= Pediatric Trials Network =

The Pediatric Trials Network (PTN) is a consortium of clinical research sites located around the United States that are cooperating in the design and conduct of clinical trials to improve medication labels affecting dosages for young patients. It conducts trials under the Best Pharmaceuticals for Children Act, passed in 2002. The network is sponsored by the Eunice Kennedy Shriver National Institute of Child Health and Human Development (NICHD).

The work of the PTN addresses a critical lack of information regarding the impact of medication on infants and children. Developing organs and changes in metabolism throughout infancy and childhood affect how drugs are processed by immature or maturing bodies; thus, age-dependent adjustments in doses are required to ensure that such things are used safely and effectively. Unfortunately, only a small percentage of drugs and devices approved by the Food and Drug Administration (FDA) have actually been studied in children and are labeled for pediatric use.

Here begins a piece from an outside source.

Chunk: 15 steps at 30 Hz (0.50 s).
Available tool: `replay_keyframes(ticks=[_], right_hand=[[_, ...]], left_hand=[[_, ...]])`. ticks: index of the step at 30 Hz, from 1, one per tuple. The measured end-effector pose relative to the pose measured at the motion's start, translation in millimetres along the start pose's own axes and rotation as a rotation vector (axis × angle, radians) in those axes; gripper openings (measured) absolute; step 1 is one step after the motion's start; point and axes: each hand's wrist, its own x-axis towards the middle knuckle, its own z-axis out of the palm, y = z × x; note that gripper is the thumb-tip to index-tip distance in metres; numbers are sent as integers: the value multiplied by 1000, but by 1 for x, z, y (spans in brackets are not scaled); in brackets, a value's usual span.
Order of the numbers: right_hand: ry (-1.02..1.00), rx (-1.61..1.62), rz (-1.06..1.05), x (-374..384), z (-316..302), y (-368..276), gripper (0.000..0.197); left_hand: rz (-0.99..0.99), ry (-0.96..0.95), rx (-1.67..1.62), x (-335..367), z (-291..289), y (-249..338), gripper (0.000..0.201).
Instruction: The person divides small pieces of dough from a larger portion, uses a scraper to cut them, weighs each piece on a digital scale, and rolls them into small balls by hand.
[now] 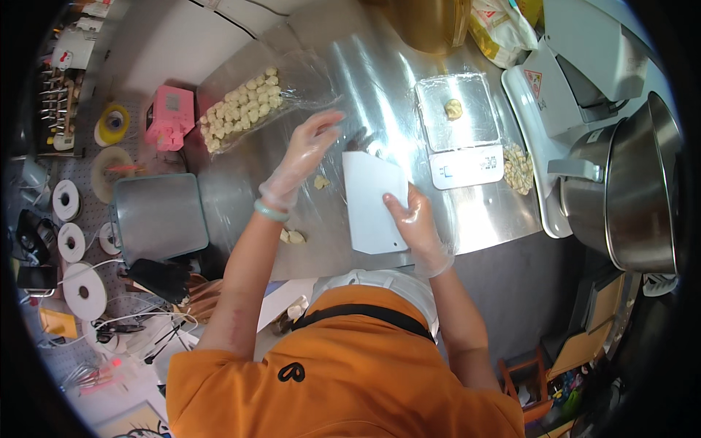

Pediatricians, consequently, are often forced to prescribe medical therapies "off-label," or according to their best guess based on adult studies.

To fill this knowledge gap, the PTN is studying the formulation, dosing, efficacy, and safety of drugs, as well as the development of medical devices, used in pediatric patients. In keeping with the goals of the Best Pharmaceuticals for Children Act (BPCA), data collected from PTN trials are helping regulators to revise FDA labels for safer and more effective use in infants and children.

== Background ==
Pediatric clinical research faces unique challenges: low study consent rates among parents of sick children, limited blood volume available for the conduct of pharmacokinetic studies, and a relative lack of pediatric analytical expertise in pharmacokinetics and pharmacodynamics, to name a few. Because of such obstacles, before 1998, pharmaceutical companies were not required by the government to test their drugs in infants and children, even if the drugs were commonly given to those populations.

The Food and Drug Administration Modernization Act (1997) and BPCA (2002, amended in 2007 and renewed in 2012) offer financial incentives in the form of patent extensions for companies that voluntarily test their drugs in pediatric patients. BPCA also provides a mechanism by which off-patent therapeutics might be studied through a collaboration between the FDA and National Institutes of Health. The NICHD is responsible for funding these studies from its annual budget.

Since the BPCA was first enacted, the NICHD has awarded numerous projects to organizations and institutions for the purpose of gathering information to improve pediatric drug labeling. One of these projects is the PTN, which is creating a scientific, technical, and administrative infrastructure that, in strategic partnership with the NICHD, is studying critical drugs and diagnostic devices in children to improve labeling for pediatric use.